Quick takes

Strategy & Leadership

ISSN: 1087-8572

Article publication date: 7 November 2008

79

Citation

Gorrell, C. (2008), "Quick takes", Strategy & Leadership, Vol. 36 No. 6. https://doi.org/10.1108/sl.2008.26136fae.002

Publisher

:

Emerald Group Publishing Limited

Copyright © 2008, Emerald Group Publishing Limited


Quick takes

Article Type: Quick takes From: Strategy & Leadership, Volume 36, Issue 6

These brief summaries highlight the key points and action steps in the feature articles in this issue of Strategy & Leadership.

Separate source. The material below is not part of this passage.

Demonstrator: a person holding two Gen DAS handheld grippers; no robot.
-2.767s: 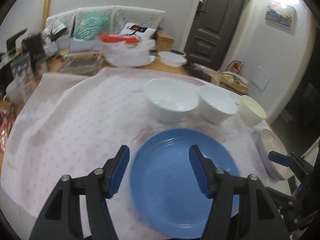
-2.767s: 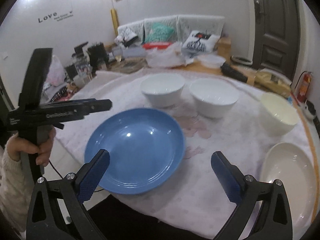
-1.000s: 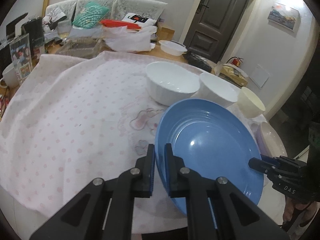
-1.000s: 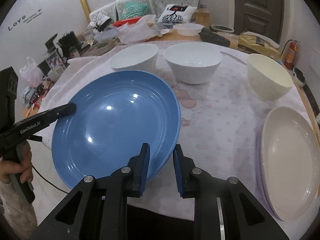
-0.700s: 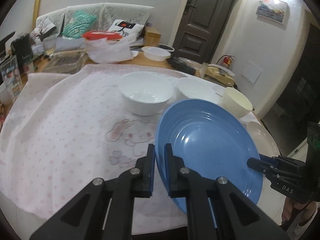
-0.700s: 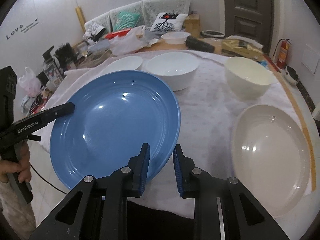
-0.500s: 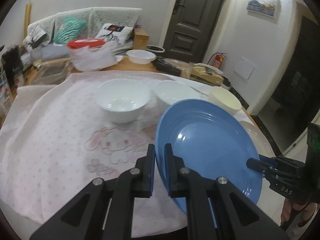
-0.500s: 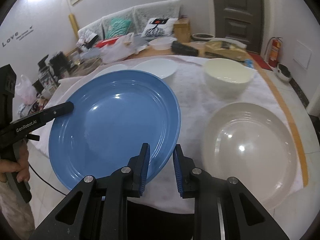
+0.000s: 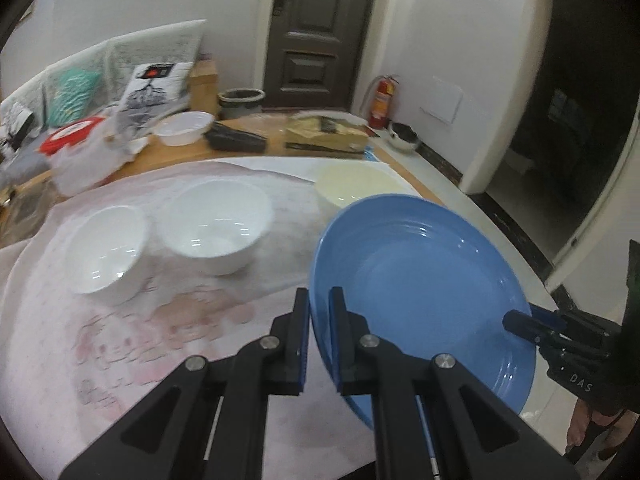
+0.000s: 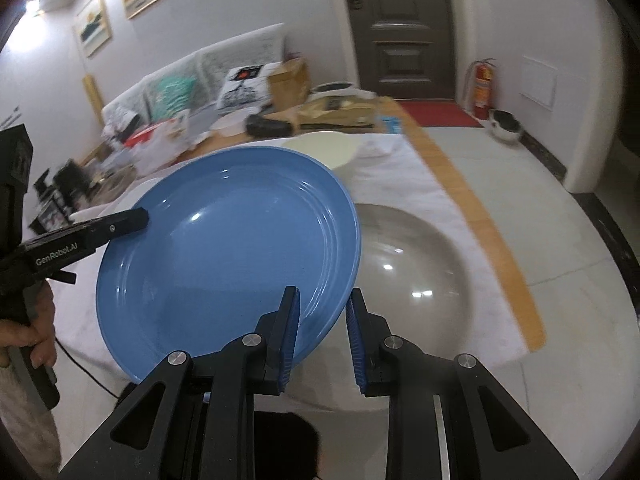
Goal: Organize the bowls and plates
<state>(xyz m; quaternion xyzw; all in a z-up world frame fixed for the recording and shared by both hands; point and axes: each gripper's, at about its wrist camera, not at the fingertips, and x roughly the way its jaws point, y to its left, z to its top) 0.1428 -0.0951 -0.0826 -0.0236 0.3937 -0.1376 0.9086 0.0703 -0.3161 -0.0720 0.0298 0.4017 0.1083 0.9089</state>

Value opportunity webs: a new concept for anticipating potential marketplace breakthroughsLiam Fahey and V.K. Narayanan

Spotting unique, highly rewarding opportunities in the marketplace of the future before anyone else is a critical strategic capability. Hence, the essential two questions are 1) how to devise ways to capture data in and around the marketplace that generates indicators of emerging and potential marketplace change that could lead to breakthrough customer offerings? 2) How to do so long before the opportunities are manifestly visible?

New methodology

The Value Opportunity Web (VOW) is a process for capturing and analyzing potentially valuable data about the external environment and transforming and leveraging the analysis of such data into winning customer offerings. These data come from unique communities of experts in a variety of fields, individuals “close to the action” who can anticipate, for example, how a set of technologies might intersect at some future point in time to create new product solutions or project the likely evolution of new regulatory legislation. The challenge that a VOW addresses is how to identify these data sources, how to create sets of technological mechanisms or “platforms” to capture the relevant data and how to manage these communities successfully.

The ultimate purpose of a VOW, however, is not data gathering but reflection and analysis, with the goal of identifying and developing new ways to deliver customer value. A VOW discovers and considers new customer needs, new ways of doing things, new functionalities, and new ways for a firm’s customers to deliver value to their customers.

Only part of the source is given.